- Your task
Each entry should be restated word for word, with all pictures left out.

- Exercise input
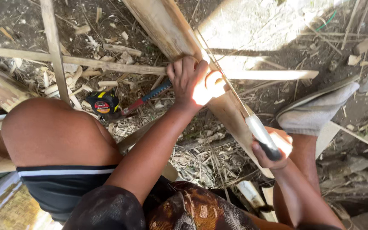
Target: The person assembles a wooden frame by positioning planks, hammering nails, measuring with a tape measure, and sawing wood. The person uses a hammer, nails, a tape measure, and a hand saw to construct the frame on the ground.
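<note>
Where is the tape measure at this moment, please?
In the head view the yellow and black tape measure lies on the littered ground at centre-left, just above the person's bare knee and left of the left hand, beside a red-and-blue-handled tool.

Wide pale bamboo slat (231,115), slanting top-left to lower-right over littered ground; thin saw blade (224,83) laid along it, apparently cutting lengthwise.

One label only: round red-and-yellow sticker (102,106) on face of black-and-yellow tape measure (103,102), lying on littered ground left of centre, just above bare knee. No packages, signs, screens in view.
</note>
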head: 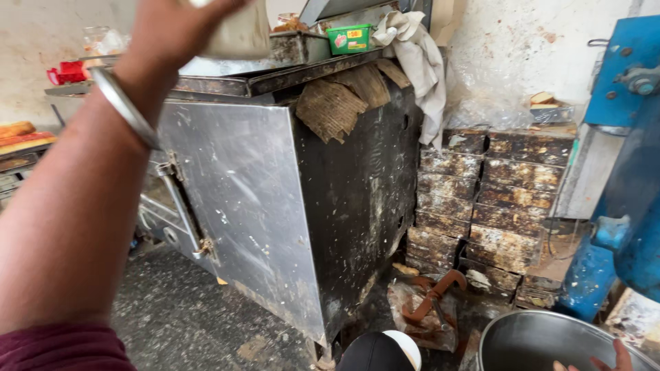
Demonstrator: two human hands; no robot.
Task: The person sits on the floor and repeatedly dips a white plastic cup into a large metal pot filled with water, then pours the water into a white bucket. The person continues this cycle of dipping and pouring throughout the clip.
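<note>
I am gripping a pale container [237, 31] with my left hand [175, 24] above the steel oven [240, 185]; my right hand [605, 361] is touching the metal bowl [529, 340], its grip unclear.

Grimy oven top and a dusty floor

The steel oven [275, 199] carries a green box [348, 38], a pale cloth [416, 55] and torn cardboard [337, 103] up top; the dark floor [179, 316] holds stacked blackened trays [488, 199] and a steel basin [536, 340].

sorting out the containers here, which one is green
The small green tub on top of the metal oven, beside the white cloth; the big bowl below is bare steel.
</note>
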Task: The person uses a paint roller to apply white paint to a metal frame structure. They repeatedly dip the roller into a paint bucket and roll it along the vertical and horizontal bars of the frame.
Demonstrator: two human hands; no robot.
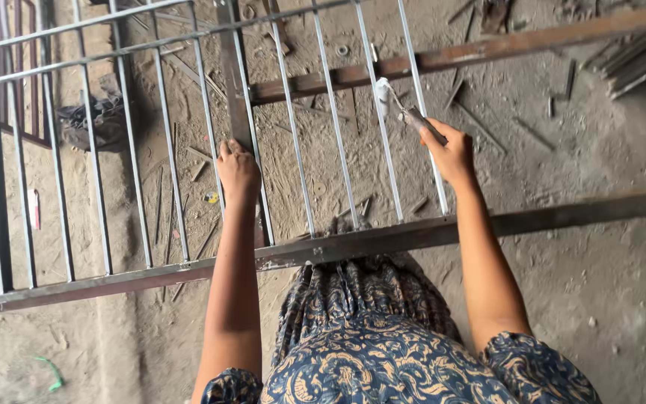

- Task solution
Target: The person assembles a wooden frame by positioning planks, hammering nails, measuring with a tape measure, and sawing wood. The person uses a hammer, nails, a tape measure, and a hand saw to construct the frame on the ground.
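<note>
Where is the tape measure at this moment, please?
In the head view the yellow and black tape measure lies on the littered ground at centre-left, just above the person's bare knee and left of the left hand, beside a red-and-blue-handled tool.

Wide pale bamboo slat (231,115), slanting top-left to lower-right over littered ground; thin saw blade (224,83) laid along it, apparently cutting lengthwise.

One label only: round red-and-yellow sticker (102,106) on face of black-and-yellow tape measure (103,102), lying on littered ground left of centre, just above bare knee. No packages, signs, screens in view.
</note>
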head: 
Demonstrator: two human hands; no robot.
Task: The person sits on the floor and repeatedly dips a white plastic cup into a large metal pot filled with water, then pours the water into a white bucket. The person continues this cycle of dipping and pouring throughout the clip.
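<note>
I am gripping a pale container [237, 31] with my left hand [175, 24] above the steel oven [240, 185]; my right hand [605, 361] is touching the metal bowl [529, 340], its grip unclear.

Grimy oven top and a dusty floor

The steel oven [275, 199] carries a green box [348, 38], a pale cloth [416, 55] and torn cardboard [337, 103] up top; the dark floor [179, 316] holds stacked blackened trays [488, 199] and a steel basin [536, 340].

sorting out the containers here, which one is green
The small green tub on top of the metal oven, beside the white cloth; the big bowl below is bare steel.
</note>
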Task: The person uses a paint roller to apply white paint to a metal frame structure. They repeatedly dip the roller into a paint bucket and roll it along the vertical and horizontal bars of the frame.
Demonstrator: two human hands; no robot.

This exercise is now finished, and nothing remains to add.